◆ Exercise
The first line of the data below and every line after it, through the one with "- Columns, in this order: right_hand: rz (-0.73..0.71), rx", must be transcribed without change.

◆ Data
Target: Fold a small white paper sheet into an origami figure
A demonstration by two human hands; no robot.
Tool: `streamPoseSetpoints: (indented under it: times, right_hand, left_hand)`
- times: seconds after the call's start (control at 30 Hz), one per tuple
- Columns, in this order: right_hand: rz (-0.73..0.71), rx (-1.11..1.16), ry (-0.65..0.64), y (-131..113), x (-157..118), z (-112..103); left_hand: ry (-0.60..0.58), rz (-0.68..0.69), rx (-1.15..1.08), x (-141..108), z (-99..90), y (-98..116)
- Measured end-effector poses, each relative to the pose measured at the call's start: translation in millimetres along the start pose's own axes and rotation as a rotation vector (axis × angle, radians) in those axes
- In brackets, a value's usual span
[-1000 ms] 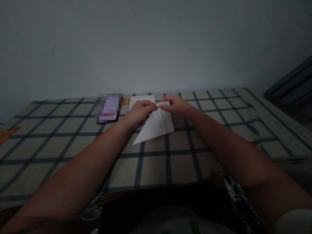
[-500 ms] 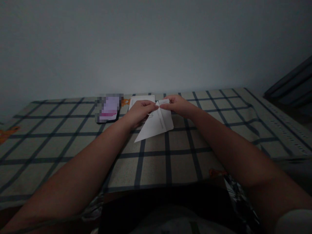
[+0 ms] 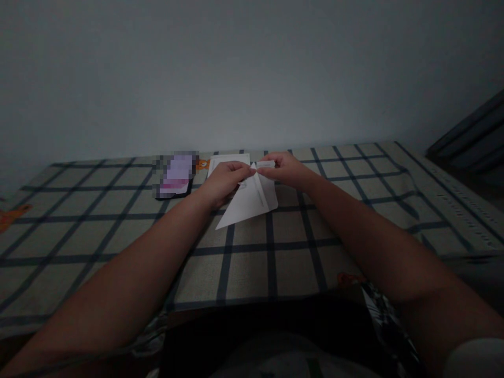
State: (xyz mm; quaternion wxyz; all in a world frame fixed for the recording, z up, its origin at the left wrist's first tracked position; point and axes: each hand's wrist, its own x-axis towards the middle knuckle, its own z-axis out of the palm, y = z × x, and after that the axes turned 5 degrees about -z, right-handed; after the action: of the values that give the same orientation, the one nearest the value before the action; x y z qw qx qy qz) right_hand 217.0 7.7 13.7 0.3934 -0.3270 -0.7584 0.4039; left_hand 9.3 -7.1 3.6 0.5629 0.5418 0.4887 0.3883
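A folded sheet of white paper is held up off the checked tablecloth, its sharp corner pointing toward me and to the left. Creases and faint printing show on it. My left hand pinches the far edge between thumb and fingers. Close beside it, my right hand grips the same paper near its folded peak, thumb on top and fingers behind. The two thumbs almost meet. The fingers beneath the paper are partly hidden.
A phone with a blurred lit screen lies left of my hands. More white paper rests behind my left hand. The checked tablecloth covers the table up to a grey wall. Dark folded fabric is at the far right.
The paper has tilted slightly and its near edge has shifted a little to the left. Both hands keep their grip and have hardly moved.
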Motion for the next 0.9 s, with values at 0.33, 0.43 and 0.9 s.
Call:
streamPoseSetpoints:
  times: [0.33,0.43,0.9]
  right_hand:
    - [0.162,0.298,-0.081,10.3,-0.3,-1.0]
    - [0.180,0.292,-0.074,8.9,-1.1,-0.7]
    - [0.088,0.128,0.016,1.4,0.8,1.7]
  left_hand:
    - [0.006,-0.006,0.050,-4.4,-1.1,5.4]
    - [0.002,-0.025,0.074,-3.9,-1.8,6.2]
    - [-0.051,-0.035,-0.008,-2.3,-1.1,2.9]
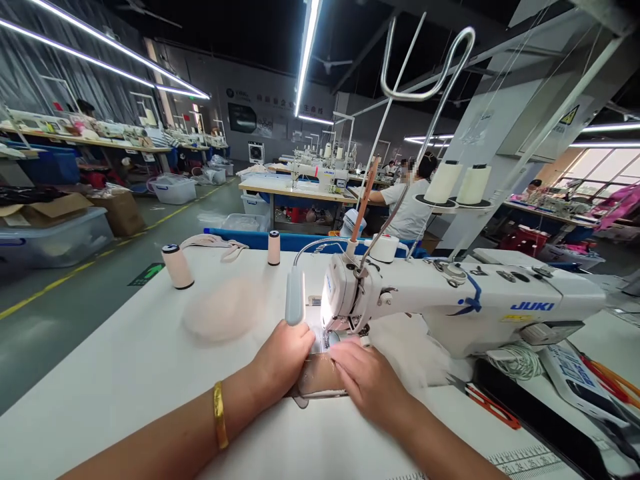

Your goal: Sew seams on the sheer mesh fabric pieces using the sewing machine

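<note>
A white sewing machine stands on the white table, its lamp lighting the needle area. My left hand is closed just left of the needle, fingers curled; whatever it grips is too small to make out. To the right of the presser foot, my right hand has its fingers pressed together on a bit of pink fabric. Between both hands lies a brownish plate. Sheer pale fabric spreads under the machine arm, and a blurred beige piece is on the table at left.
Two pink thread spools stand at the table's back left, near a folded strap. At right lie a black phone, orange-handled scissors, a cable and a ruler. A person in white sits beyond.
</note>
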### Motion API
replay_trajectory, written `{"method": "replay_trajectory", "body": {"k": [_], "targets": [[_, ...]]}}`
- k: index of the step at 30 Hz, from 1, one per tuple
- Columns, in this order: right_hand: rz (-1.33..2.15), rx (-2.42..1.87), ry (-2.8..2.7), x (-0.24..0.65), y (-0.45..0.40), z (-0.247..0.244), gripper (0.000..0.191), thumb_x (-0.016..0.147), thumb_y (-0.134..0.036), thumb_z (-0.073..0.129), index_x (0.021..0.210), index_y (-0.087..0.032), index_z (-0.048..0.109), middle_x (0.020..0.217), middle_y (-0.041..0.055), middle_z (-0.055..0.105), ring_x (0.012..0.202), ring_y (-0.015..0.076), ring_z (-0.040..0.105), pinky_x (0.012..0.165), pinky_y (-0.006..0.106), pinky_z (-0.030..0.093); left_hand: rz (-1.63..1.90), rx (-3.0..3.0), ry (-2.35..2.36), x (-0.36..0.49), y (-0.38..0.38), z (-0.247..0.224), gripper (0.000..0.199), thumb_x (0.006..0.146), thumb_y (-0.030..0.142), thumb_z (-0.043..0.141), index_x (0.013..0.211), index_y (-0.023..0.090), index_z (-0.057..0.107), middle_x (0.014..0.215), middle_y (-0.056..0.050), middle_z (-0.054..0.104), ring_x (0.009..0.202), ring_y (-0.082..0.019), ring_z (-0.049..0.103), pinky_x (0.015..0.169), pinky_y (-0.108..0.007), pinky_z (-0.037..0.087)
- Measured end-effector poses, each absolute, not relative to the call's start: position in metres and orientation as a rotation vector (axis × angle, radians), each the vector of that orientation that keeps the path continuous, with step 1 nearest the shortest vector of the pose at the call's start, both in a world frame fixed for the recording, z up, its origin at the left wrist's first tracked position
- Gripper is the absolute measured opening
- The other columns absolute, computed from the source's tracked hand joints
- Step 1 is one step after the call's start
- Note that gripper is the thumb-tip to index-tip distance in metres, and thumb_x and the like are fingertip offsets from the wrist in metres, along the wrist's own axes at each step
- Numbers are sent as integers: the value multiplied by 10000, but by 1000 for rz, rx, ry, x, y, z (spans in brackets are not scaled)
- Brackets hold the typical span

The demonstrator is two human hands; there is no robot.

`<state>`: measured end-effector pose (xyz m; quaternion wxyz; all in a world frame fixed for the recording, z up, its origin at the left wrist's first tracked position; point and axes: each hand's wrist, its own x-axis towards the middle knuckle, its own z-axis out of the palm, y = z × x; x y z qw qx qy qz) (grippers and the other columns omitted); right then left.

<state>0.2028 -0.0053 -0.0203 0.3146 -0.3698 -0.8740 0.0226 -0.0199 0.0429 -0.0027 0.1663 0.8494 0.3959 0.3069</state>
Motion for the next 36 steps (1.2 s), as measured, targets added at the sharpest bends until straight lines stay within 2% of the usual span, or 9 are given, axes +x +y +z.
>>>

◆ Solution to the problem
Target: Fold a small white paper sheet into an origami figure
A demonstration by two human hands; no robot.
Tool: `streamPoseSetpoints: (indented under it: times, right_hand, left_hand)`
- times: seconds after the call's start (control at 30 Hz), one per tuple
- Columns, in this order: right_hand: rz (-0.73..0.71), rx (-1.11..1.16), ry (-0.65..0.64), y (-131..113), x (-157..118), z (-112..103); left_hand: ry (-0.60..0.58), rz (-0.68..0.69), rx (-1.15..1.08), x (-141..108), z (-99..90), y (-98..116)

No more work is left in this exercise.